There's certainly the potential for more of the same this year, given that Busch has two Truck Series victories at Dover, the most recent in the spring of 2011 when he led 128 of 200 laps. He also has three Nationwide Series wins at the facility, where he hasn't finished worse than fifth since 2009. And in the Sprint Cup ranks he has two career victories at Dover, where he's finished worse than seventh just once in his last six starts, and led 302 laps last fall until he was forced to pit late for fuel.
He's running just as well now, particularly in the Nationwide Series, where Busch has won six times in nine starts this season. Saturday at Charlotte Motor Speedway brought another dominant effort, one in which Busch led 186 laps, the most there in a Nationwide race since Dale Earnhardt led 194 in 1986. Busch became the track's all-time Nationwide winner with his seventh victory at the facility, accumulating his 17th perfect Driver Rating of 150.0 in the process.
"It's a lot of fun to go out there and lead that many laps and run up front and just see all the people in the grandstands telling you that you're No. 1 every lap," Busch said after the victory, "and then to take home the checkered flag at the end of the day, and put it right back at them."
Busch always has NASCAR tripleheaders on his radar, as evidenced by the fact that seven of his 10 scheduled Truck Series starts this season are on weekends where the other two national circuits are also competing. Before finally doing the Bristol sweep in August of 2010, he had come within one race victory of a trifecta five times -- Phoenix in the fall of 2007, Atlanta in spring 2008, Fontana in spring 2009, Bristol in summer 2009, Texas in fall 2009, and his near miss at Dover in spring 2010.
Busch has also won in the Truck Series this season, leading 80 of 134 laps to prevail May 17 at Charlotte, which was just his third start of the year on that circuit. His success in those events comes as he's hit a speed bump in his Sprint Cup campaign, where he's won twice but finished better than 24th just once since his most recent victory at Texas. Sunday night in the Coca-Cola 600, it was engine failure that ultimately doomed an effort that saw Busch lead 65 laps.

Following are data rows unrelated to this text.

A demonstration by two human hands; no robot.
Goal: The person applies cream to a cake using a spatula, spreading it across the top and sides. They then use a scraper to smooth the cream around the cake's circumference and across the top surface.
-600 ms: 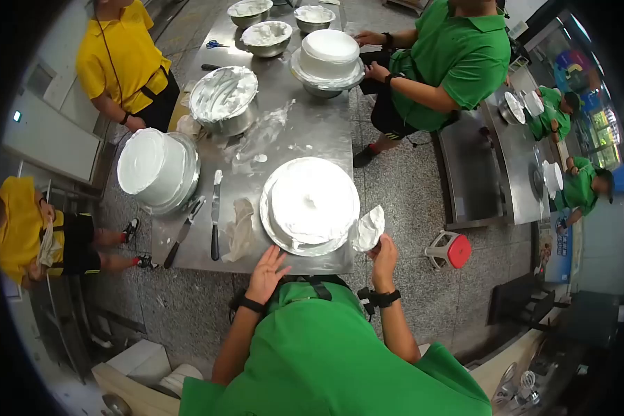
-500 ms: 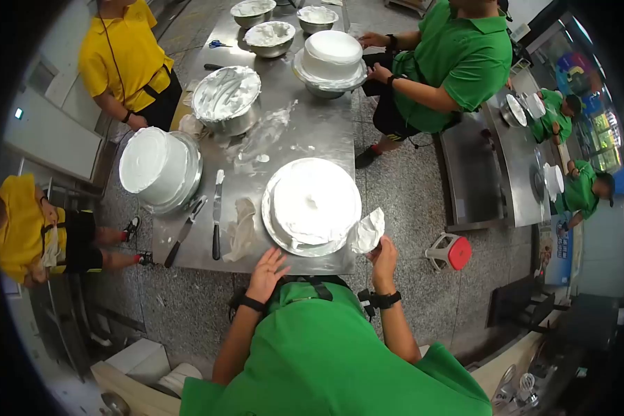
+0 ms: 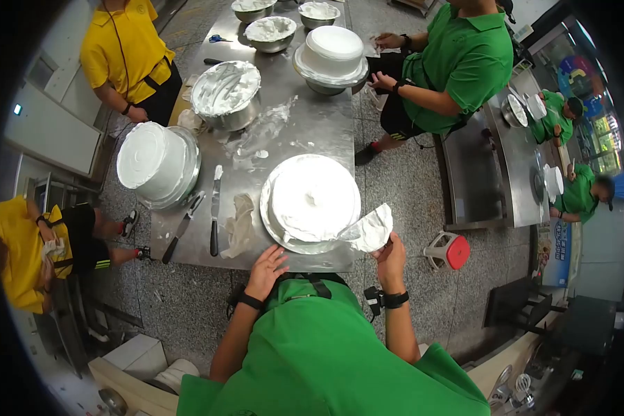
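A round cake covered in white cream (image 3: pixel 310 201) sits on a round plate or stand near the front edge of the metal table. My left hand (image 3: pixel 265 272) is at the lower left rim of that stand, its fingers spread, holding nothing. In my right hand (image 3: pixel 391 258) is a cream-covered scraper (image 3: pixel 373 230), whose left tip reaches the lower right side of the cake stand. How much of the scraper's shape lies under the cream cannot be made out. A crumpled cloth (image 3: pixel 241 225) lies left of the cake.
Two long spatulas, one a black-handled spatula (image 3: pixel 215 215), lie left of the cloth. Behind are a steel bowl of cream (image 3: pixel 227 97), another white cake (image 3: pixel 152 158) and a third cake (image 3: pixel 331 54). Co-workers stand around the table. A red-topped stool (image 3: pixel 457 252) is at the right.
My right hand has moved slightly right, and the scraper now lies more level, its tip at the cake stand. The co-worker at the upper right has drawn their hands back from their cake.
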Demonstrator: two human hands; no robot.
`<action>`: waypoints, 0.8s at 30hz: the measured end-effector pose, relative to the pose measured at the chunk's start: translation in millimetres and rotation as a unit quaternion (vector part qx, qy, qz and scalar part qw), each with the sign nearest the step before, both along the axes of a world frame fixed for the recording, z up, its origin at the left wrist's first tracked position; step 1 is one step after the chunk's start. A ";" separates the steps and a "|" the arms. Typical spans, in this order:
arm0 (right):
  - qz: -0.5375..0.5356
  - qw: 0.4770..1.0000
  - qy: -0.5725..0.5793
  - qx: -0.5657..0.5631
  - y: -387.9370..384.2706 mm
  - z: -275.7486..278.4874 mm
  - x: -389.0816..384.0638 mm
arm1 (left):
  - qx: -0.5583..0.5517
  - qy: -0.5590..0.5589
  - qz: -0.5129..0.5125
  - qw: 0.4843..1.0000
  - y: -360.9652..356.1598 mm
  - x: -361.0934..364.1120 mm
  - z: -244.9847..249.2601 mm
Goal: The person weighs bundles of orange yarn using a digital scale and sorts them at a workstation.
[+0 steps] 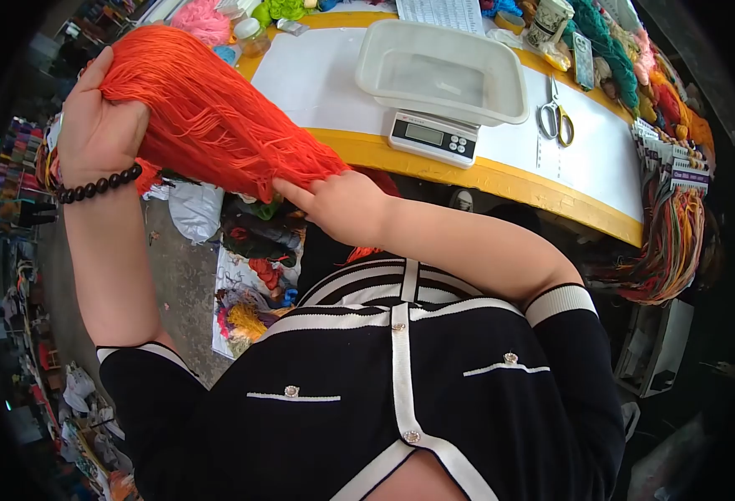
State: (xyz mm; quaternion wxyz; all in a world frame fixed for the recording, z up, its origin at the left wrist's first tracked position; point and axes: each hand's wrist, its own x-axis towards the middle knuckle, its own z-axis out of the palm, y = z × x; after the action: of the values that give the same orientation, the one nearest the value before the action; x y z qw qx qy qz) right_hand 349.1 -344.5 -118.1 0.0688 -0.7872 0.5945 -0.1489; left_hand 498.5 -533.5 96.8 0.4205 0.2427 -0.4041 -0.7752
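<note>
A thick hank of bright red-orange yarn (209, 104) stretches between my two hands in the upper left of the head view, over the table's near edge. Its upper end is gripped by my left hand (100, 125), which has a dark bead bracelet at the wrist. At the lower right end of the hank, my right hand (342, 204) has its fingers bent into the strands, with one finger pointing left along them. Some loose red strands hang below my right hand.
A clear plastic tub (443, 71) rests on a digital scale (433, 138) at the yellow-edged table (551, 196). Scissors (556, 121) lie right of it. Yarn sample cards (676, 175) hang at the right edge. A glass jar (251, 37) stands at the back left.
</note>
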 end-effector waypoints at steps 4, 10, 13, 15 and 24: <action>-0.074 0.996 0.052 0.006 -12.2 -3.9 -0.9 | 0.012 -0.010 0.083 0.996 20.2 -10.8 5.3; 0.012 0.990 -0.084 -0.109 36.2 -16.6 -28.1 | -0.002 -0.040 0.119 0.992 -29.7 9.5 -10.2; -0.024 0.956 -0.168 -0.240 60.4 -3.3 -42.3 | 0.034 -0.058 0.173 0.983 -33.1 6.1 -17.8; -0.061 0.949 -0.239 -0.197 75.9 15.2 -50.8 | 0.047 -0.057 0.165 0.983 -25.6 5.1 -18.8; -0.156 0.855 -0.401 -0.289 121.5 88.7 -74.8 | -0.020 -0.037 0.150 0.988 -4.5 -0.5 -5.8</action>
State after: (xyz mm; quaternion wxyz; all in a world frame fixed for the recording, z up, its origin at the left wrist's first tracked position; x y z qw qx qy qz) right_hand 274.4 -223.0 -29.5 0.0462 -0.5404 0.5608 -0.6256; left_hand 498.0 -538.0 91.0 0.5219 0.3207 -0.3939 -0.6853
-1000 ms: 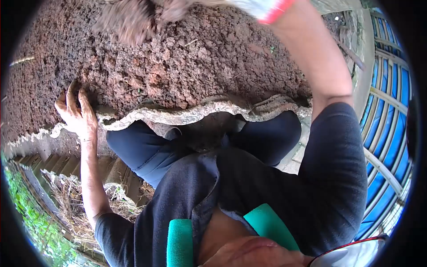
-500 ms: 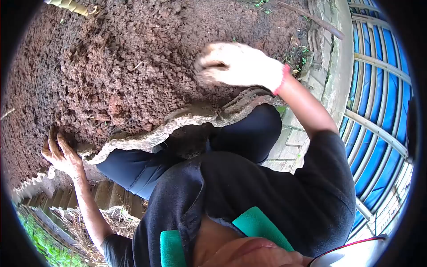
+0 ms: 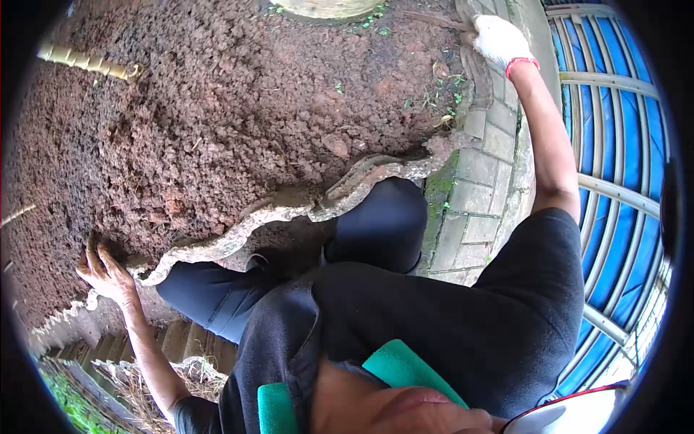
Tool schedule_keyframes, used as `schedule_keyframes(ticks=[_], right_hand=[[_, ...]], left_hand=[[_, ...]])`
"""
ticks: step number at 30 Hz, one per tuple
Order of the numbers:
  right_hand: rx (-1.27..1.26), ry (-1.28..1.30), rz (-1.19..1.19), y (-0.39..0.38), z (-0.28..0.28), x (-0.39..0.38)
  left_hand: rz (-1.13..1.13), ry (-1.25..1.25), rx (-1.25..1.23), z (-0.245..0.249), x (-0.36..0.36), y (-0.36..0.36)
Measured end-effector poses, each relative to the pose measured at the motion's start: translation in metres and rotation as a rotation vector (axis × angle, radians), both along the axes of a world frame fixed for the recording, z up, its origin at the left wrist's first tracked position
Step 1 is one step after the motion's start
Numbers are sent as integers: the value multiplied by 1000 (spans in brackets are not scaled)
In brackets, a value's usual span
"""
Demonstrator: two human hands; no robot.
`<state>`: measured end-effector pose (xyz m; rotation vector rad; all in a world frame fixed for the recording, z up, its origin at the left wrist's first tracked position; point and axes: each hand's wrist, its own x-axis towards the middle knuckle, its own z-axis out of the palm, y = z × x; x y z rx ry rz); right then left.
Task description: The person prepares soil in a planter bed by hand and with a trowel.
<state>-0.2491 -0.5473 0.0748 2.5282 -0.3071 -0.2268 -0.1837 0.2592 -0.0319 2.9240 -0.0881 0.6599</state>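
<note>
My left hand (image 3: 107, 278) is bare and rests on the dark crumbly soil (image 3: 217, 108) at the left, beside the wavy rough edging (image 3: 267, 215). Its fingers are spread, with soil on the fingertips, and nothing is in them. At the upper right, my right hand (image 3: 501, 40) wears a white glove with a red cuff. It is closed over the outer end of a brown stick (image 3: 432, 19) that lies across the bed's far border. The glove hides that end of the stick.
A round pale base (image 3: 329, 7) stands at the top of the bed. A ringed pale stem (image 3: 87, 61) crosses the upper left. Grey paving (image 3: 481, 192) runs on the right, beside a blue sheet with pale bars (image 3: 614, 137). Dry straw (image 3: 155, 394) lies at the lower left.
My right hand has moved from the soil up and right to the stick, and has closed on it. The view has shifted somewhat. My left hand stays on the soil by the edging.
</note>
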Motion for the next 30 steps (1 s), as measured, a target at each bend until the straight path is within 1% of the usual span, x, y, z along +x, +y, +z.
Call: schedule_keyframes(ticks=[1,2,4,5,6,7,8,9,11,12,13,14,16,18,19,20,21,22,23,24,26,27,28,29,30], right_hand=[[19,10,49,-8,3,-2],[23,-6,77,3,15,-5],[43,-21,130,46,57,-9],[117,-7,114,44,68,-11],[67,82,-22,68,95,-9],[63,130,-58,79,107,-13],[122,140,-34,82,108,-16],[182,151,-12,85,108,-19],[439,92,135,69,94,-37],[426,98,227,67,85,-44],[410,102,318,65,76,-52],[324,64,436,69,73,-57],[723,42,127,83,78,-33],[764,-363,305,81,67,-28],[622,-494,312,63,47,-22],[729,-646,213,60,26,-11],[1078,-846,233,91,12,5],[1441,-1026,239,122,0,21],[1450,-1043,348,121,-9,36],[1419,-998,196,146,-4,45],[906,-1032,436,168,-19,60],[890,-978,488,186,-7,58],[1210,-939,518,204,6,57],[1533,-876,525,228,24,55],[1546,-860,513,232,18,56]], left_hand=[[8,0,3,0,0,0],[14,-2,7,0,1,-1],[-9,-21,36,1,3,0],[-18,-23,34,0,5,3],[-21,-19,33,-1,3,6],[-10,-11,25,2,1,1],[-17,-14,-7,1,1,1],[-22,-24,27,0,1,2],[-39,-43,58,2,1,5],[-50,-32,52,1,2,6],[-92,-48,132,-6,5,20],[-134,-65,213,-11,8,34],[-32,-42,68,3,2,2],[-93,-83,105,2,3,7],[-69,-83,123,0,3,8],[-148,-77,193,-2,4,17],[-229,-135,373,-5,9,30],[-162,-123,391,-11,9,32],[-95,-108,410,-16,8,34],[118,-34,267,-20,4,28],[84,-116,161,-21,5,26],[159,-62,150,-18,5,21],[80,-48,198,-11,2,19],[44,-79,184,-15,3,25],[-1,-104,174,-16,4,27]])
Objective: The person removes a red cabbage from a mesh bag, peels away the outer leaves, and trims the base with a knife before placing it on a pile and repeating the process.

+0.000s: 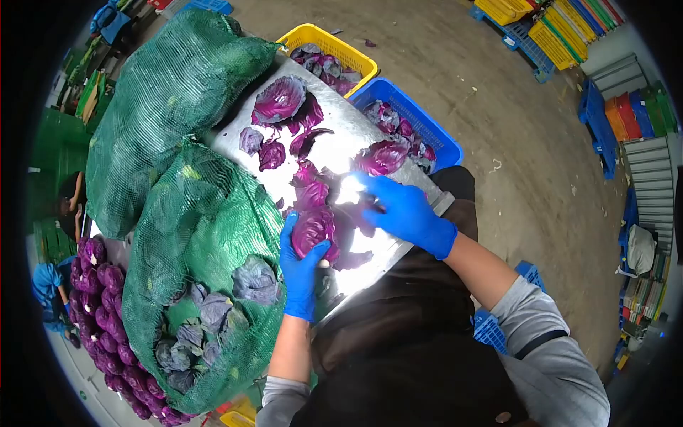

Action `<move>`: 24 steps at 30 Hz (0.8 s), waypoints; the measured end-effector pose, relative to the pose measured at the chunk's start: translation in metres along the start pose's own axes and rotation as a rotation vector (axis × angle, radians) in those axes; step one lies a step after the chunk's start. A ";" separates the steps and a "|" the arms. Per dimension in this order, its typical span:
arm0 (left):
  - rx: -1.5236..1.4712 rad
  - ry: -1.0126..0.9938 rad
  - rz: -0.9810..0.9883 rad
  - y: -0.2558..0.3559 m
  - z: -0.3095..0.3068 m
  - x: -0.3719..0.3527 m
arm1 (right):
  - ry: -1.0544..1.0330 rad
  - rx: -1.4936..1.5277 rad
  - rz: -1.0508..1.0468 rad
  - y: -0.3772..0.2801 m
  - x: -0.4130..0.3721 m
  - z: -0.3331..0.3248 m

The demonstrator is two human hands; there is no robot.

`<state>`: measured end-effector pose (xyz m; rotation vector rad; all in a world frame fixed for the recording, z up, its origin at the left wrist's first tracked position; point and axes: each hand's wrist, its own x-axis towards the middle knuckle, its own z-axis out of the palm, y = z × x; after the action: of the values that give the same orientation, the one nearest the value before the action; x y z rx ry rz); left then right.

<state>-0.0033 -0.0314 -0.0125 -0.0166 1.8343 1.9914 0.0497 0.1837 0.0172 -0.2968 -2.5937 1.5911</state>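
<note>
My left hand (300, 267), in a blue glove, is wrapped round the lower side of a purple cabbage (313, 231) at the near part of the metal table (341, 117). To its right, my right hand (402, 212), also gloved in blue, is over the table with its fingers apart and partly blurred; nothing shows in it. Loose purple leaves (279, 99) lie farther up the table, and another leaf (384, 157) lies near its right edge. Left of the table, an open green net bag (213, 249) holds several dull purple cabbages (213, 312).
A full green net bag (167, 99) stands at upper left. Leaves fill a yellow crate (331, 40) and a blue crate (418, 117) beyond the table. Many peeled cabbages (107, 320) are stacked at left, near a person in blue (48, 285).
</note>
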 end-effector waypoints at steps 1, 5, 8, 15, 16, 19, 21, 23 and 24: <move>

"Catastrophic engine failure -- it seems to be that time of year again," said Busch, who suffered a run of blowups early last summer. "I hate it for all my guys. They worked too hard and they always do, but (crew chief) Dave Rogers and these guys, they pour their hearts and souls into this deal, and it's just so frustrating to see it end on a short note like that and not getting he finish that we needed. Now we go to Dover."